Areeba Jawed, nefróloga en Detroit quien ha realizado una encuesta sobre este tema, dijo que muchos proveedores no entienden la cantidad de inmigrantes indocumentados que realmente contribuyen a la sociedad, a la vez que reciben pocos beneficios sociales.

“Mucha gente no sabe que los inmigrantes indocumentados sí pagan impuestos”, dijo. “Hay mucha desinformación”.

“Creo que hay mejores opciones”, dijo Jawed, quien ha tratado a pacientes indocumentados tanto en Detroit como en Indianápolis.

Como solución alternativa, algunos hospitales simplemente brindan atención de caridad para cubrir la diálisis periódica para pacientes indocumentados. Pero Cervantes argumenta que es mejor una solución política. El gobierno federal permite a los estados definir lo que califica como una emergencia.

“Varios estados, como Arizona, Nueva York y Washington, han modificado sus programas de emergencia de Medicaid para incluir diálisis estándar para inmigrantes indocumentados”, dijo.

Illinois cubre la diálisis de rutina e incluso aprobó una ley que permite a los inmigrantes indocumentados recibir trasplantes de riñón, apuntó.

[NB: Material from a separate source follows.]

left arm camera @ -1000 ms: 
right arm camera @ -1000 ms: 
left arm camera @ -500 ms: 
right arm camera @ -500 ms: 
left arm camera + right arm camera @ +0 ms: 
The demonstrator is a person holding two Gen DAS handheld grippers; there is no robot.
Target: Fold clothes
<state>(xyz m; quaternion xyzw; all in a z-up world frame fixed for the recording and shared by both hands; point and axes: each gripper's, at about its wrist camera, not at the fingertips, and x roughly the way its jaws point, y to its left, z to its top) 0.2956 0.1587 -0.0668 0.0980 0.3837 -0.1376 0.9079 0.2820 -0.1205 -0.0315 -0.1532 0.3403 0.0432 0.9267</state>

“Idealmente, podríamos diseñar un lenguaje federal y hacer de esto la estrategia de un tratamiento nacional para los inmigrantes indocumentados”, dijo Cervantes.

En última instancia, agregó, los proveedores no quieren tratar a los pacientes indocumentados de manera diferente.

“Al final del día, los médicos se convierten en proveedores porque quieren proveer atención a todos los pacientes”, concluyó.

Esta historia es parte de una asociación que incluye a Side Effects Public Media, NPR y Kaiser Health News, un programa editorial independiente de la Kaiser Family Foundation.